* Exercise requirements
For every record below, repeat the text exactly and pass over any image.

* Task data
______________________________

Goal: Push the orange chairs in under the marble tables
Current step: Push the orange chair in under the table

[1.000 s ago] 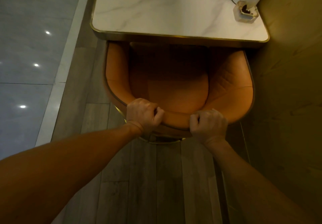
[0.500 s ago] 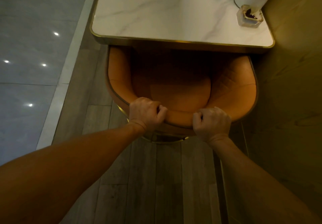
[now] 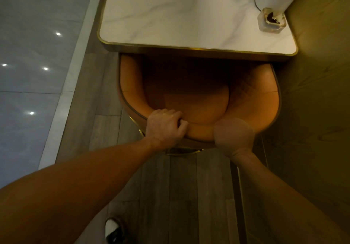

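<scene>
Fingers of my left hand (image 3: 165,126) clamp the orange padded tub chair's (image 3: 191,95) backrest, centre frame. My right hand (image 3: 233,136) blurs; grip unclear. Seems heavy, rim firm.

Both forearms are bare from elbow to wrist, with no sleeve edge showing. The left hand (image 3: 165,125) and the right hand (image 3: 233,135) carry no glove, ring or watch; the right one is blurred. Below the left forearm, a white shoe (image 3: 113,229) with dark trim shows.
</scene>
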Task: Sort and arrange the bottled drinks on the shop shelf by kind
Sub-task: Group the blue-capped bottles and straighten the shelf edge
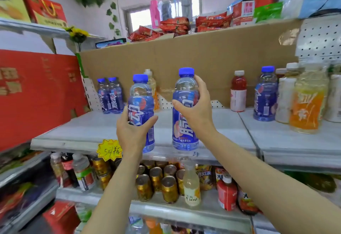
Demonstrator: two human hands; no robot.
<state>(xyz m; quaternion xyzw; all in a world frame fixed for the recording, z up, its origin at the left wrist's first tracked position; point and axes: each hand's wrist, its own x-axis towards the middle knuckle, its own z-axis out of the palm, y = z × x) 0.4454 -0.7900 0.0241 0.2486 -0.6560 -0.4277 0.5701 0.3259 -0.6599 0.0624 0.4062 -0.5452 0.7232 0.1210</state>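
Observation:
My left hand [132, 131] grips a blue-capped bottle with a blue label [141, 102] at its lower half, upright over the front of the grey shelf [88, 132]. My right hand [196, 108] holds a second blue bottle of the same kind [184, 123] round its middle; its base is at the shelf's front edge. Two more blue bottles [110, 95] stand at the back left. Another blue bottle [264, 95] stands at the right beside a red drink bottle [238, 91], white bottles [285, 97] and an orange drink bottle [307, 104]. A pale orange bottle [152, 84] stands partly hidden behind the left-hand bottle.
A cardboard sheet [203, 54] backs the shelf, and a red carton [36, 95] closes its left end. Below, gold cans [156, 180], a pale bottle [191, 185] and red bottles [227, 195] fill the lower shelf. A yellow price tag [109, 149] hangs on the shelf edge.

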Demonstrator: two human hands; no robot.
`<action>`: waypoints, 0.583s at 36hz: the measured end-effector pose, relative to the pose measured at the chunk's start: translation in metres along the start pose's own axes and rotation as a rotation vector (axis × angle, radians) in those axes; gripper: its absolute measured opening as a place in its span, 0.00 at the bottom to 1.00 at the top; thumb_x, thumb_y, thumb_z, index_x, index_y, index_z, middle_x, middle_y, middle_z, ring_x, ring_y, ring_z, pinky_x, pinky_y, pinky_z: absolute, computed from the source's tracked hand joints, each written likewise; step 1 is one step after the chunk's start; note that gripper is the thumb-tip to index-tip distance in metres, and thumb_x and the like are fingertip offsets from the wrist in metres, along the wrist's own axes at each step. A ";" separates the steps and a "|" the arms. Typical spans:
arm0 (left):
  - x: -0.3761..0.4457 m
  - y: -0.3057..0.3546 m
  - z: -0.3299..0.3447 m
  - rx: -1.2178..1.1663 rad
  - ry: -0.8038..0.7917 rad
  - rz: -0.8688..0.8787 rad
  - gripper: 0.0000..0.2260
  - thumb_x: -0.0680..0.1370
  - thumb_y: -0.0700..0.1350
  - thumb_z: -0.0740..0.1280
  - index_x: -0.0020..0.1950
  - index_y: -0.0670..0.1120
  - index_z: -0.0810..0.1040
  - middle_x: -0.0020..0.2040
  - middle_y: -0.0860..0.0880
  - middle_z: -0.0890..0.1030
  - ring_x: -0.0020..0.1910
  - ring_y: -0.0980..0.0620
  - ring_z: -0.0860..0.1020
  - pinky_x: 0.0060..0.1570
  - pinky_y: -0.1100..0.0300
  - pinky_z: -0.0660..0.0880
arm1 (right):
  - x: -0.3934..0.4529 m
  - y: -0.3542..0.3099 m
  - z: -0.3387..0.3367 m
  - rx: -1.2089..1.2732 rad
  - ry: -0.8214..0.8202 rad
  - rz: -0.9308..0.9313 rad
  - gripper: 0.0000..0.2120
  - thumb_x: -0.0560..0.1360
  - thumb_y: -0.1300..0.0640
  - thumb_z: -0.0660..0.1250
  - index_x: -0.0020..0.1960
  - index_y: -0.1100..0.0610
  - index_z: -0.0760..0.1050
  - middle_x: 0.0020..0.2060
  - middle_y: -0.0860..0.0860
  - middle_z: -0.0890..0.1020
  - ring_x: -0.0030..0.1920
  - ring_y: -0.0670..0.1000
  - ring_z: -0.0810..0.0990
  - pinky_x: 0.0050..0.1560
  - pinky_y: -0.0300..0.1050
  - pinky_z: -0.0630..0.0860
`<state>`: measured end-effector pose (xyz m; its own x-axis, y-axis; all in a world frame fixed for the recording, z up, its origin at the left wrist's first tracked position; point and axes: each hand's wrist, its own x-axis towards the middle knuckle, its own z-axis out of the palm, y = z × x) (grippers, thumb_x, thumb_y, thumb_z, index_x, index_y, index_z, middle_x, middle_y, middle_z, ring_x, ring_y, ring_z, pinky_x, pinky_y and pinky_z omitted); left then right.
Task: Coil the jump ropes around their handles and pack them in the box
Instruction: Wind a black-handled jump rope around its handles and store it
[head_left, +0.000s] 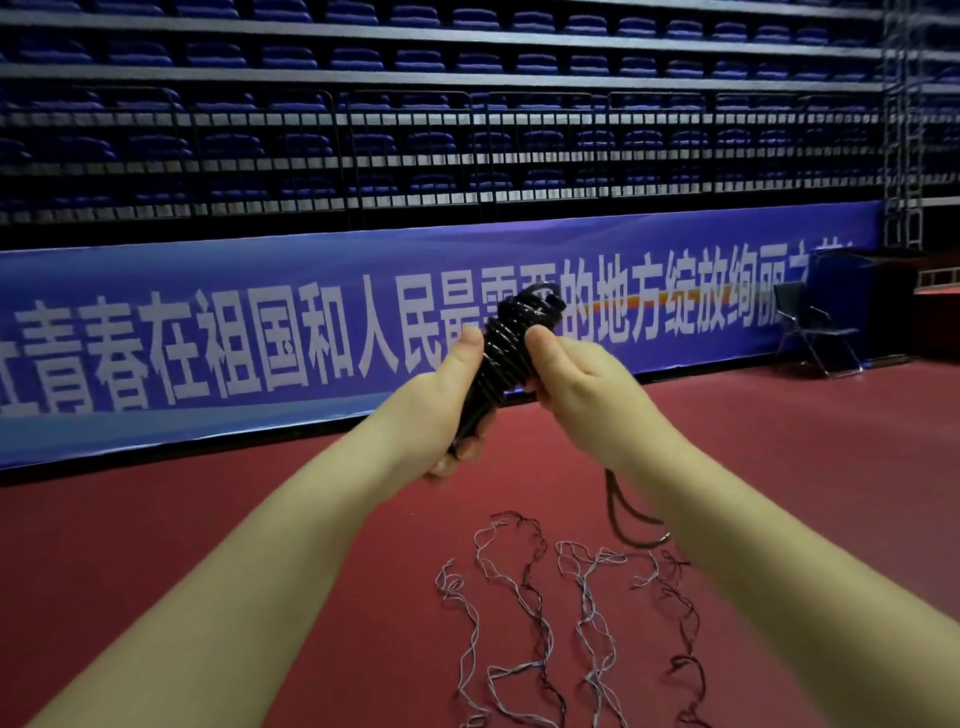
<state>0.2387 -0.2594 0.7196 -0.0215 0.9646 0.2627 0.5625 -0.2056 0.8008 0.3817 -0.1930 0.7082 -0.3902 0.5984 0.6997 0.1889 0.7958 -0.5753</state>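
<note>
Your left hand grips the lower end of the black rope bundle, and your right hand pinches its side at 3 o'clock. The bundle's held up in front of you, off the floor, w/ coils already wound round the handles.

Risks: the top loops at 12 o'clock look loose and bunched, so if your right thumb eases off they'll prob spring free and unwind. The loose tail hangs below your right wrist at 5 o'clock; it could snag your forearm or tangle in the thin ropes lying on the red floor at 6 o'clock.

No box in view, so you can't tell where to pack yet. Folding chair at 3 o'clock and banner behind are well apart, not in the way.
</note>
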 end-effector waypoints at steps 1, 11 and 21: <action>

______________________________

* Solved exercise
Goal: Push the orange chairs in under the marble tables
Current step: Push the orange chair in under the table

[1.000 s ago] 
[0.500 s ago] 
[now] 

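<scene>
Fingers of my left hand (image 3: 165,126) clamp the orange padded tub chair's (image 3: 191,95) backrest, centre frame. My right hand (image 3: 233,136) blurs; grip unclear. Seems heavy, rim firm.

Both forearms are bare from elbow to wrist, with no sleeve edge showing. The left hand (image 3: 165,125) and the right hand (image 3: 233,135) carry no glove, ring or watch; the right one is blurred. Below the left forearm, a white shoe (image 3: 113,229) with dark trim shows.
</scene>
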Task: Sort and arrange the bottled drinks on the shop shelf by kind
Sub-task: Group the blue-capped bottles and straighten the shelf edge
Demonstrator: two human hands; no robot.
<state>(xyz m; quaternion xyzw; all in a world frame fixed for the recording, z up, its origin at the left wrist's first tracked position; point and axes: each hand's wrist, its own x-axis towards the middle knuckle, its own z-axis out of the palm, y = z × x) 0.4454 -0.7900 0.0241 0.2486 -0.6560 -0.4277 0.5701 0.3259 -0.6599 0.0624 0.4062 -0.5452 0.7232 0.1210</state>
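Observation:
My left hand [132, 131] grips a blue-capped bottle with a blue label [141, 102] at its lower half, upright over the front of the grey shelf [88, 132]. My right hand [196, 108] holds a second blue bottle of the same kind [184, 123] round its middle; its base is at the shelf's front edge. Two more blue bottles [110, 95] stand at the back left. Another blue bottle [264, 95] stands at the right beside a red drink bottle [238, 91], white bottles [285, 97] and an orange drink bottle [307, 104]. A pale orange bottle [152, 84] stands partly hidden behind the left-hand bottle.
A cardboard sheet [203, 54] backs the shelf, and a red carton [36, 95] closes its left end. Below, gold cans [156, 180], a pale bottle [191, 185] and red bottles [227, 195] fill the lower shelf. A yellow price tag [109, 149] hangs on the shelf edge.
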
Demonstrator: two human hands; no robot.
`<action>`: waypoints, 0.583s at 36hz: the measured end-effector pose, relative to the pose measured at the chunk's start: translation in metres along the start pose's own axes and rotation as a rotation vector (axis × angle, radians) in those axes; gripper: its absolute measured opening as a place in its span, 0.00 at the bottom to 1.00 at the top; thumb_x, thumb_y, thumb_z, index_x, index_y, index_z, middle_x, middle_y, middle_z, ring_x, ring_y, ring_z, pinky_x, pinky_y, pinky_z: absolute, computed from the source's tracked hand joints, each written likewise; step 1 is one step after the chunk's start; note that gripper is the thumb-tip to index-tip distance in metres, and thumb_x and the like are fingertip offsets from the wrist in metres, along the wrist's own axes at each step. A ";" separates the steps and a "|" the arms. Typical spans:
arm0 (left):
  - x: -0.3761..0.4457 m
  - y: -0.3057..0.3546 m
  - z: -0.3299..0.3447 m
  - rx: -1.2178..1.1663 rad
  - ry: -0.8038..0.7917 rad
  - rz: -0.8688..0.8787 rad
  - gripper: 0.0000..0.2260
  - thumb_x: -0.0680..0.1370
  - thumb_y: -0.0700..0.1350
  - thumb_z: -0.0740..0.1280
  - index_x: -0.0020..0.1950
  - index_y: -0.0670..0.1120
  - index_z: -0.0810..0.1040
  - middle_x: -0.0020..0.2040
  - middle_y: -0.0860..0.0880
  - middle_z: -0.0890..0.1030
  - ring_x: -0.0020..0.1910
  - ring_y: -0.0980..0.0620
  - ring_z: -0.0860..0.1020
  - pinky_x: 0.0060..0.1570
  - pinky_y: -0.1100..0.0300
  - pinky_z: -0.0660..0.0880
arm1 (right):
  - x: -0.3934..0.4529 m
  - y: -0.3542..0.3099 m
  - z: -0.3387..0.3367 m
  - rx: -1.2089..1.2732 rad
  - ry: -0.8214..0.8202 rad
  - rz: -0.9308..0.9313 rad
  - gripper: 0.0000..0.2120
  - thumb_x: -0.0560..0.1360
  - thumb_y: -0.1300..0.0640
  - thumb_z: -0.0660..0.1250
  - index_x: -0.0020..0.1960
  - index_y: -0.1100..0.0610
  - index_z: -0.0760..0.1050
  - middle_x: 0.0020..0.2060
  - middle_y: -0.0860..0.0860
  - middle_z: -0.0890..0.1020
  - ring_x: -0.0030..0.1920
  - ring_y: -0.0670..0.1000
  - ring_z: -0.0810..0.0990
  - pinky_x: 0.0050..0.1560
  - pinky_y: -0.0300..0.1050
  - pinky_z: -0.0630..0.0860
`<state>`: measured end-effector pose (xyz m; its own x-axis, y-axis; all in a world frame fixed for the recording, z up, its origin at the left wrist's first tracked position; point and axes: each hand's wrist, its own x-axis towards the middle knuckle, its own z-axis out of the palm, y = z × x) (grippers, thumb_x, thumb_y, thumb_z, index_x, index_y, index_z, middle_x, middle_y, middle_z, ring_x, ring_y, ring_z, pinky_x, pinky_y and pinky_z omitted); left then right.
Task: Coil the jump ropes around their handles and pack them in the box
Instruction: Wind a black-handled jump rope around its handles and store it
[head_left, +0.000s] 
<state>0.2387 -0.2594 0.7196 -0.0215 0.9646 0.2627 0.5625 -0.2056 0.8008 0.3817 -0.1930 0.7082 -0.3902 0.5984 0.6997 0.1889 0.7958 -0.5753</state>
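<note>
Your left hand grips the lower end of the black rope bundle, and your right hand pinches its side at 3 o'clock. The bundle's held up in front of you, off the floor, w/ coils already wound round the handles.

Risks: the top loops at 12 o'clock look loose and bunched, so if your right thumb eases off they'll prob spring free and unwind. The loose tail hangs below your right wrist at 5 o'clock; it could snag your forearm or tangle in the thin ropes lying on the red floor at 6 o'clock.

No box in view, so you can't tell where to pack yet. Folding chair at 3 o'clock and banner behind are well apart, not in the way.
</note>
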 end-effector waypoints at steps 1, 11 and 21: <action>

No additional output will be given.